■ Activity ■
Repeat the listing in full. Nothing may be added or left out.

■ Data shown ■
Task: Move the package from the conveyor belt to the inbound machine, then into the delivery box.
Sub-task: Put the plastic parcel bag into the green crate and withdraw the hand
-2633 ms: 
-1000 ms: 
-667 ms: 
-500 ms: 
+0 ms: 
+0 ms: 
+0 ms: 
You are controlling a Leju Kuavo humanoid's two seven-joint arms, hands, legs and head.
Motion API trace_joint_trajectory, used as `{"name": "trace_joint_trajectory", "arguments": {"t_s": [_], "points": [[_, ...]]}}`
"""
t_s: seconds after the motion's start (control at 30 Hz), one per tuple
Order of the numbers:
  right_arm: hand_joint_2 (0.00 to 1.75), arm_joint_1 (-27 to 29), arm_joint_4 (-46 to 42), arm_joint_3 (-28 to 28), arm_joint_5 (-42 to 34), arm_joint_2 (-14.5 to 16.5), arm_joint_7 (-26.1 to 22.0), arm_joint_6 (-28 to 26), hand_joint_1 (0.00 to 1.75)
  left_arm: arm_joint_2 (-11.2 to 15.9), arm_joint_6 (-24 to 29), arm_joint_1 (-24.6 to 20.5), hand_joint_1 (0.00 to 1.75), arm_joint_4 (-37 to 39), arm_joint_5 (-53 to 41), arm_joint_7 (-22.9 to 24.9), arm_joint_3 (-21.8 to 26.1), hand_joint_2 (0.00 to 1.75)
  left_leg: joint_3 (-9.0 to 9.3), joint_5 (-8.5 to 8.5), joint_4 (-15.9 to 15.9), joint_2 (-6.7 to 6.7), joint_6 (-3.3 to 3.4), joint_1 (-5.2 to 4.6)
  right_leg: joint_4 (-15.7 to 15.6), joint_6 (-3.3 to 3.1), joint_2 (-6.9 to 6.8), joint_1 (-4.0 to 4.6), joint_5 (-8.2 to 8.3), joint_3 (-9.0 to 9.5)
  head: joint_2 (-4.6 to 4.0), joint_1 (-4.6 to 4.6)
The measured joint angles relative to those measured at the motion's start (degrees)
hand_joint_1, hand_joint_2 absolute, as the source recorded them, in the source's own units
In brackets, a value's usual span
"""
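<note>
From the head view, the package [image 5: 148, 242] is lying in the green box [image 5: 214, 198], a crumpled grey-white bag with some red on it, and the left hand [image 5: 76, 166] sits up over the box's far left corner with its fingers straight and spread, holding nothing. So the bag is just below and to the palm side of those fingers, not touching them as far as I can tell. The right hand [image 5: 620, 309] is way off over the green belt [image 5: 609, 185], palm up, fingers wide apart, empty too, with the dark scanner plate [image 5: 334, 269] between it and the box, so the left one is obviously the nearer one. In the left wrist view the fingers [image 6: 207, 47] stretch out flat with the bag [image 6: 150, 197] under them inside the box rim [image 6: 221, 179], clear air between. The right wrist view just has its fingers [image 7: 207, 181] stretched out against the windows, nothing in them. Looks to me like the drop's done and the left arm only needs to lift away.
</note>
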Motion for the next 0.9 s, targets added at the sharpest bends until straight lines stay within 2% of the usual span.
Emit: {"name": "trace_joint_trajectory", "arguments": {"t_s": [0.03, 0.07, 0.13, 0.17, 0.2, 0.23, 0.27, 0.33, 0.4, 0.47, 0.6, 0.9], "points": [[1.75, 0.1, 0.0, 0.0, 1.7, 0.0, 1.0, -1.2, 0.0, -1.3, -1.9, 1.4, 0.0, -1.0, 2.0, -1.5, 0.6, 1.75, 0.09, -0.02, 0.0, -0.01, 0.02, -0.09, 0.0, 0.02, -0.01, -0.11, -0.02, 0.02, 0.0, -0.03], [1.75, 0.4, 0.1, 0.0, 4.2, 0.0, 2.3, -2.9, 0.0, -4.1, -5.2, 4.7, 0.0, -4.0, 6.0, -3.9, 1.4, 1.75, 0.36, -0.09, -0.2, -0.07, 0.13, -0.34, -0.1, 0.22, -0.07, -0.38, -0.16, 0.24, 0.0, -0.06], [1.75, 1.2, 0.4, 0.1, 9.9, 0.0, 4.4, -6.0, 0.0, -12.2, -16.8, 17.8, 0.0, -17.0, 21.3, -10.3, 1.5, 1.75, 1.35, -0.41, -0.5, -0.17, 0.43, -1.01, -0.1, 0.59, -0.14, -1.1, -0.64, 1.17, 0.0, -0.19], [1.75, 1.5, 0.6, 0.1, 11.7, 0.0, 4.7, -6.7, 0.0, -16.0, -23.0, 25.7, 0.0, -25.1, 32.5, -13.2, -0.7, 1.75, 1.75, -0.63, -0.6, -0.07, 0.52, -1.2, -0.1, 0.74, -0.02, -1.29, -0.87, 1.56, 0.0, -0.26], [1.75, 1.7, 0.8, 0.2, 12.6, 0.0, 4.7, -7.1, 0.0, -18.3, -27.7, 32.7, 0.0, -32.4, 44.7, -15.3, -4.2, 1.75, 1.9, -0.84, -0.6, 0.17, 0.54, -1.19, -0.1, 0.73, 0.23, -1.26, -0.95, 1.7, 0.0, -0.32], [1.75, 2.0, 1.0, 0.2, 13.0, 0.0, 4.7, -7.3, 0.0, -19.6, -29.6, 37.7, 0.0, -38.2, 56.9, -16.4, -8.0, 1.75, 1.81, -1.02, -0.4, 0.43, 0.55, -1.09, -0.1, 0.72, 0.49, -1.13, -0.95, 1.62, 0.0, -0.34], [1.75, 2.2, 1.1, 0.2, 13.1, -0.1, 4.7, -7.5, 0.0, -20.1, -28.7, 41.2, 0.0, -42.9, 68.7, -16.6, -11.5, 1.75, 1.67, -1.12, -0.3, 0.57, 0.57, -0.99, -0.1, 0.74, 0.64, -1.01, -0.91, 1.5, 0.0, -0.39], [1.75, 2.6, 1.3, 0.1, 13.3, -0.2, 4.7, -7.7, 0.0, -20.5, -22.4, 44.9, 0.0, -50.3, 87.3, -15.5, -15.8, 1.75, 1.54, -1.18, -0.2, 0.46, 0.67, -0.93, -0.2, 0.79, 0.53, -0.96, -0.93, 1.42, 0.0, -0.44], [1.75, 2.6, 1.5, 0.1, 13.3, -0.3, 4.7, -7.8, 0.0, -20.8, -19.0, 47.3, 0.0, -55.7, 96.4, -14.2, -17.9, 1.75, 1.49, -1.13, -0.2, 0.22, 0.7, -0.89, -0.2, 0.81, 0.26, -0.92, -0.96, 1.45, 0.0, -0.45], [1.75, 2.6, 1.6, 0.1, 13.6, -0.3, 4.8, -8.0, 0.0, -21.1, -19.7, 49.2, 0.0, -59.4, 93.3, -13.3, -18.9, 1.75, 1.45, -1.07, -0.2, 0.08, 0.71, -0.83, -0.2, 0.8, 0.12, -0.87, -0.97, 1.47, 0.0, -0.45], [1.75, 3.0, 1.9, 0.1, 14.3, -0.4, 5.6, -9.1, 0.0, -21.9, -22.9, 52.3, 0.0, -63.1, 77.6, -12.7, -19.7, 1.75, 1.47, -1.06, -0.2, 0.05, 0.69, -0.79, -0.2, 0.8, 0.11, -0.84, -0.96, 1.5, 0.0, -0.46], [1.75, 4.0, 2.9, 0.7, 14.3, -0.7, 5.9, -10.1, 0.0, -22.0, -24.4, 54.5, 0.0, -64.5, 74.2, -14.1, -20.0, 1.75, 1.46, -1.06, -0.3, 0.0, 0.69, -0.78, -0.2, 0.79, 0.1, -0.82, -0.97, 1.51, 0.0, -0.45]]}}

■ Exercise answer ■
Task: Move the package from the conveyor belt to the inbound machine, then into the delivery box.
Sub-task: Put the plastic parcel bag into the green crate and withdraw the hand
-2633 ms: 
-1000 ms: 
-667 ms: 
-500 ms: 
+0 ms: 
+0 ms: 
+0 ms: 
You are controlling a Leju Kuavo humanoid's two seven-joint arms, hands, legs and head.
Motion API trace_joint_trajectory, used as `{"name": "trace_joint_trajectory", "arguments": {"t_s": [_], "points": [[_, ...]]}}`
"""
t_s: seconds after the motion's start (control at 30 Hz), one per tuple
Order of the numbers:
  right_arm: hand_joint_2 (0.00 to 1.75), arm_joint_1 (-27 to 29), arm_joint_4 (-46 to 42), arm_joint_3 (-28 to 28), arm_joint_5 (-42 to 34), arm_joint_2 (-14.5 to 16.5), arm_joint_7 (-26.1 to 22.0), arm_joint_6 (-28 to 26), hand_joint_1 (0.00 to 1.75)
  left_arm: arm_joint_2 (-11.2 to 15.9), arm_joint_6 (-24 to 29), arm_joint_1 (-24.6 to 20.5), hand_joint_1 (0.00 to 1.75), arm_joint_4 (-37 to 39), arm_joint_5 (-53 to 41), arm_joint_7 (-22.9 to 24.9), arm_joint_3 (-21.8 to 26.1), hand_joint_2 (0.00 to 1.75)
  left_leg: joint_3 (-9.0 to 9.3), joint_5 (-8.5 to 8.5), joint_4 (-15.9 to 15.9), joint_2 (-6.7 to 6.7), joint_6 (-3.3 to 3.4), joint_1 (-5.2 to 4.6)
  right_leg: joint_4 (-15.7 to 15.6), joint_6 (-3.3 to 3.1), joint_2 (-6.9 to 6.8), joint_1 (-4.0 to 4.6), joint_5 (-8.2 to 8.3), joint_3 (-9.0 to 9.5)
  head: joint_2 (-4.6 to 4.0), joint_1 (-4.6 to 4.6)
The measured joint angles relative to those measured at the motion's start (degrees)
hand_joint_1, hand_joint_2 absolute, as the source recorded them, in the source's own units
In brackets, a value's usual span
"""
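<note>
From the head view, the package [image 5: 148, 242] is lying in the green box [image 5: 214, 198], a crumpled grey-white bag with some red on it, and the left hand [image 5: 76, 166] sits up over the box's far left corner with its fingers straight and spread, holding nothing. So the bag is just below and to the palm side of those fingers, not touching them as far as I can tell. The right hand [image 5: 620, 309] is way off over the green belt [image 5: 609, 185], palm up, fingers wide apart, empty too, with the dark scanner plate [image 5: 334, 269] between it and the box, so the left one is obviously the nearer one. In the left wrist view the fingers [image 6: 207, 47] stretch out flat with the bag [image 6: 150, 197] under them inside the box rim [image 6: 221, 179], clear air between. The right wrist view just has its fingers [image 7: 207, 181] stretched out against the windows, nothing in them. Looks to me like the drop's done and the left arm only needs to lift away.
</note>
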Motion for the next 0.9 s, targets added at the sharpest bends until straight lines stay within 2% of the usual span.
Emit: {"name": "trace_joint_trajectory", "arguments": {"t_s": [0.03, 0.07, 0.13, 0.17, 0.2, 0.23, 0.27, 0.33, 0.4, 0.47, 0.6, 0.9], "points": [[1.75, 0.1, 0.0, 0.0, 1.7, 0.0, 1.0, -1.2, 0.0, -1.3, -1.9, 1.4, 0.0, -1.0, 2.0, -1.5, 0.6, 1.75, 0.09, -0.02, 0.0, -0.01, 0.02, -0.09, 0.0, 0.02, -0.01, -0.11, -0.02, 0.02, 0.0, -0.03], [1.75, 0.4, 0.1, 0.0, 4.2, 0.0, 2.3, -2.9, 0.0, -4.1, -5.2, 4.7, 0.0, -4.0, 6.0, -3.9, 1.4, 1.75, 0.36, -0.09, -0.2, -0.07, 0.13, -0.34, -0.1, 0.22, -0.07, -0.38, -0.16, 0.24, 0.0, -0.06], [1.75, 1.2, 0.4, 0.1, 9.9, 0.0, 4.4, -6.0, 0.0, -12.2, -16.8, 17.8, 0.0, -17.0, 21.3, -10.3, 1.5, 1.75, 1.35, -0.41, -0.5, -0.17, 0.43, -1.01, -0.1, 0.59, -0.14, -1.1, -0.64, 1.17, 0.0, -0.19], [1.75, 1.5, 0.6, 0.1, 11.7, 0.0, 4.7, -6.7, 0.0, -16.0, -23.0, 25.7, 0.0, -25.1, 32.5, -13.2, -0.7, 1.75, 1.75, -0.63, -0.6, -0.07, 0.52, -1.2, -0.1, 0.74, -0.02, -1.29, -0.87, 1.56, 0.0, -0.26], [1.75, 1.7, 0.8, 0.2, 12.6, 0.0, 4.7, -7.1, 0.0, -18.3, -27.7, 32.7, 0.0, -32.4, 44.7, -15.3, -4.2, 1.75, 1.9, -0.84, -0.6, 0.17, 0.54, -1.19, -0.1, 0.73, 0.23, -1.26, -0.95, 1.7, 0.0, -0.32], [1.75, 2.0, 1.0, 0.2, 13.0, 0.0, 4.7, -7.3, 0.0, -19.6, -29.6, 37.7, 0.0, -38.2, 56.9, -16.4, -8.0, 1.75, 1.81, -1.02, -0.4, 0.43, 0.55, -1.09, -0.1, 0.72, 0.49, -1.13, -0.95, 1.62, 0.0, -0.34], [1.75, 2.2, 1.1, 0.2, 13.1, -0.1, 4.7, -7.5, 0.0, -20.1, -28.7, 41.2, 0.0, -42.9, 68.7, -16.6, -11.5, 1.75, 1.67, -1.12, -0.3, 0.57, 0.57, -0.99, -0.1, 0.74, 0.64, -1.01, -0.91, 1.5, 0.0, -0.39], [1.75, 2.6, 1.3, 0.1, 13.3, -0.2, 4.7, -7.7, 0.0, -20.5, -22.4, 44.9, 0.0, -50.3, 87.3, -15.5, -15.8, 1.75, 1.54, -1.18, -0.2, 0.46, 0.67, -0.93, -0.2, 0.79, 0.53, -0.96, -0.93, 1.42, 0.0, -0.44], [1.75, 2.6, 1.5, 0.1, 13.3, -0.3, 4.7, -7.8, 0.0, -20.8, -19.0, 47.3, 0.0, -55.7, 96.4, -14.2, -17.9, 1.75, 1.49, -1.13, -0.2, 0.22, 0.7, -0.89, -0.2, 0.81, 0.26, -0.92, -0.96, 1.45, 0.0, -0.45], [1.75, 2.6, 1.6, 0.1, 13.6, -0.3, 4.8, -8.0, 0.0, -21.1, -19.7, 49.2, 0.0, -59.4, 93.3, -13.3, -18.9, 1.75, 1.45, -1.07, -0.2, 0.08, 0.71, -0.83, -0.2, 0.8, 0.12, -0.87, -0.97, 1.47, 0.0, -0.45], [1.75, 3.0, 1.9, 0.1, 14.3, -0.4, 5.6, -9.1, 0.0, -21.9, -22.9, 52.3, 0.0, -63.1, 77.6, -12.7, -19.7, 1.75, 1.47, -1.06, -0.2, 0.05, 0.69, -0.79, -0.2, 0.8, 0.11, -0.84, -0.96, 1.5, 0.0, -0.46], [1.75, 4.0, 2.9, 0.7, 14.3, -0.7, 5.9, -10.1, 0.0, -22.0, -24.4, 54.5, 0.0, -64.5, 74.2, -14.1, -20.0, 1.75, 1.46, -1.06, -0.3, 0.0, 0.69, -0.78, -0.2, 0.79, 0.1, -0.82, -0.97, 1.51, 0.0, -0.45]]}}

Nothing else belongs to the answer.